By Jerome Gessaroli
March 16, 2022
If one believes that climate change is a serious global threat, it is crucial that any policy introduced results in the greatest possible reduction in greenhouse gas (GHG) emissions per dollar spent. One program federal and some provincial governments have embraced is to offer subsidies for those purchasing electric vehicles (EVs), which do not generate any tail-pipe emissions. Encouraging EV sales over traditional gas and diesel-powered vehicles will significantly reduce emissions.
This paper evaluates the subsidy programs Canada offers on EV sales and on purchases of electric charging stations. Specifically, it asks how cost effective these subsidies are in reducing GHG emissions and, given that government pays them out of general tax revenue, how equitable they are for all Canadians to access.
Electric vehicles are expensive – in Canada they cost from $12,500 to $25,000 more than equivalent gas models. Therefore, higher-income households buy a large fraction of EVs sold. That government subsidies mostly benefit higher-income households is troubling. The federal government offers a $5000 subsidy for those purchasing an EV and, from the provincial governments, subsidies range from nothing in four provinces, including Ontario, to $8000 in Quebec. Further subsidies are available for those installing household or commercial charging stations.

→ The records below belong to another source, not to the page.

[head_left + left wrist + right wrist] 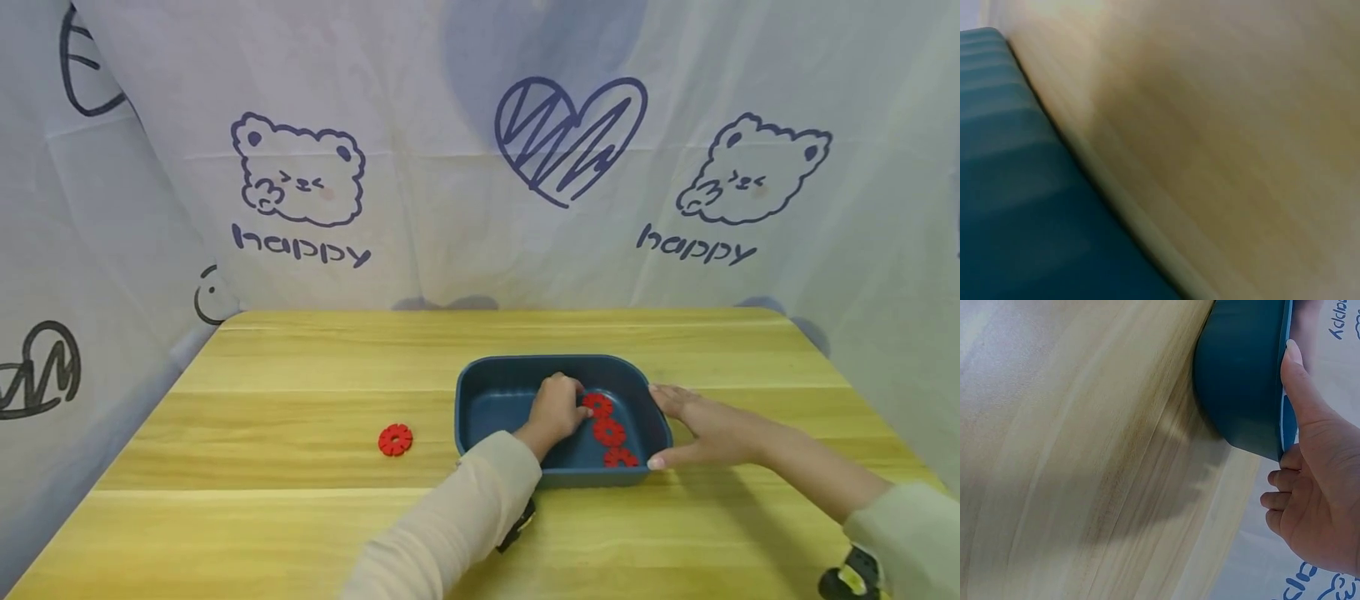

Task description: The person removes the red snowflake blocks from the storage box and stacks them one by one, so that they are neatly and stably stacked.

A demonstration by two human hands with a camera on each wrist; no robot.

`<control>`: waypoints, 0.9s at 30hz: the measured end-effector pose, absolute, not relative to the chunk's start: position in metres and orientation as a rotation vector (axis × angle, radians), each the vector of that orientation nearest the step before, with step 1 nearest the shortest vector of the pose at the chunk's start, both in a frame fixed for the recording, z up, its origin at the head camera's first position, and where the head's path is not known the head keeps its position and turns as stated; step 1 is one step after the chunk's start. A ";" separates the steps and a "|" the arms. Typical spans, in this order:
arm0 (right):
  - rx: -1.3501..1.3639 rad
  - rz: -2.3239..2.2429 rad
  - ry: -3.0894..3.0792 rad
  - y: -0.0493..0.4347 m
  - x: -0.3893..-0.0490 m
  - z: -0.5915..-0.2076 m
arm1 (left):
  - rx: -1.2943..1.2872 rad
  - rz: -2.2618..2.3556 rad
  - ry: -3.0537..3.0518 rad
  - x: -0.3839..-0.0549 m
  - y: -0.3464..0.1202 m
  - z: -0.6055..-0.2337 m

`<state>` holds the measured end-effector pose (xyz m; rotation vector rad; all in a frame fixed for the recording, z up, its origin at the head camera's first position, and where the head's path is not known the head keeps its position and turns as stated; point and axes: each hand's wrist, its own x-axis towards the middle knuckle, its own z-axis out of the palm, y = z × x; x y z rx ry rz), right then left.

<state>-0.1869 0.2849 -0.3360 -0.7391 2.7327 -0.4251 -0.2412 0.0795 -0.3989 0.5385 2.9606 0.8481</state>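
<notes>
A dark blue basin (pixel 495 360) with rounded corners sits on the wooden table. Inside its right half, three red notched interlocking discs (pixel 609 432) lie in a row. My left hand (pixel 557 408) reaches into the basin and pinches the left edge of the farthest red disc (pixel 600 405) between thumb and forefinger. At the right end, my right hand (pixel 705 429) grips the basin, thumb on the near corner of the rim. Its other fingers curl outside the wall (pixel 1244 381) in the right wrist view. The left wrist view shows only the ribbed basin side (pixel 1029 187) and wood.
Another red notched disc (pixel 395 440), with a hole in its centre, lies on the table (pixel 247 450) left of the basin. A white cloth (pixel 435 208) printed with bears and a heart hangs behind the table's far edge.
</notes>
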 end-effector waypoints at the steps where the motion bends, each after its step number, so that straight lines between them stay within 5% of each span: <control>1: -0.746 -0.430 2.732 0.285 -0.187 -0.336 | 0.538 0.811 2.965 -0.242 0.079 -0.400; 27: -0.756 -0.451 2.722 0.285 -0.186 -0.333 | 0.816 0.491 2.951 -0.243 0.069 -0.397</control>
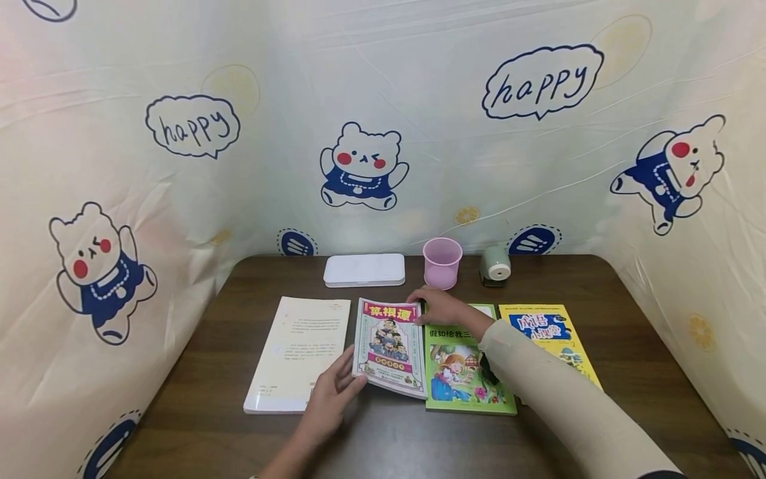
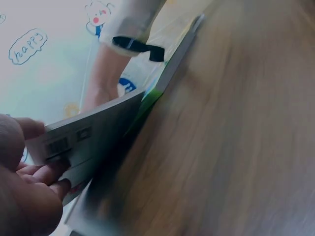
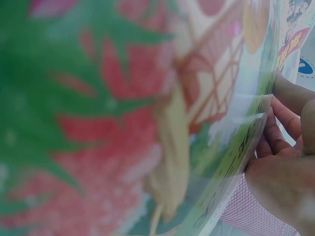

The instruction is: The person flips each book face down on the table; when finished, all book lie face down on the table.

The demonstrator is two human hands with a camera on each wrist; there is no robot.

A review of several studies indicates an expected average lifetime reduction 28.2 tonnes of GHGs for every new EV purchased over an internal combustion engine (ICE) vehicle. In the absence of subsidies, estimates indicate EV sales will drop by half. Marginally, the federal EV subsidy program on its own costs $355 to reduce 1 tonne in GHGs. Adding in the provincial subsidies, the marginal cost rises to between $512 for Newfoundland and $964 for Quebec per tonne of GHG. The federal government uses a price of $50 per tonne of GHG as its social cost of carbon. So, for every $50 per tonne in benefits (that is, reduced carbon costs), Ottawa and the provinces pay between $512 to $964 per tonne – the subsidy programs are very costly and inefficient.
Governments need to rethink the subsidies they offer for purchasing EVs. Electric vehicle and charging station subsidies are an expensive way to reduce greenhouse gases. In addition, since EV sales are disproportionately to higher-income households, those least needing the subsidies receive money that is paid by tax revenue generated by all taxpayers. Thus, EV and charging station subsidies are a very regressive policy.
The government should let the carbon tax work as intended by refraining from policies like EV subsidies. There are lower cost carbon abatement methods than EV subsidies. They include enhanced methane regulations, large scale solar power, gasoline taxes, and advanced nuclear. The federal government and those provincial governments that currently subsidize EV sales should end their subsidies and focus on more cost-effective GHG emission abatement policies.
Jerome Gessaroli teaches at the British Columbia Institute of Technology and is a Visiting Fellow at the Macdonald-Laurier Institute. He writes on economic and environmental matters from a market-based principles perspective.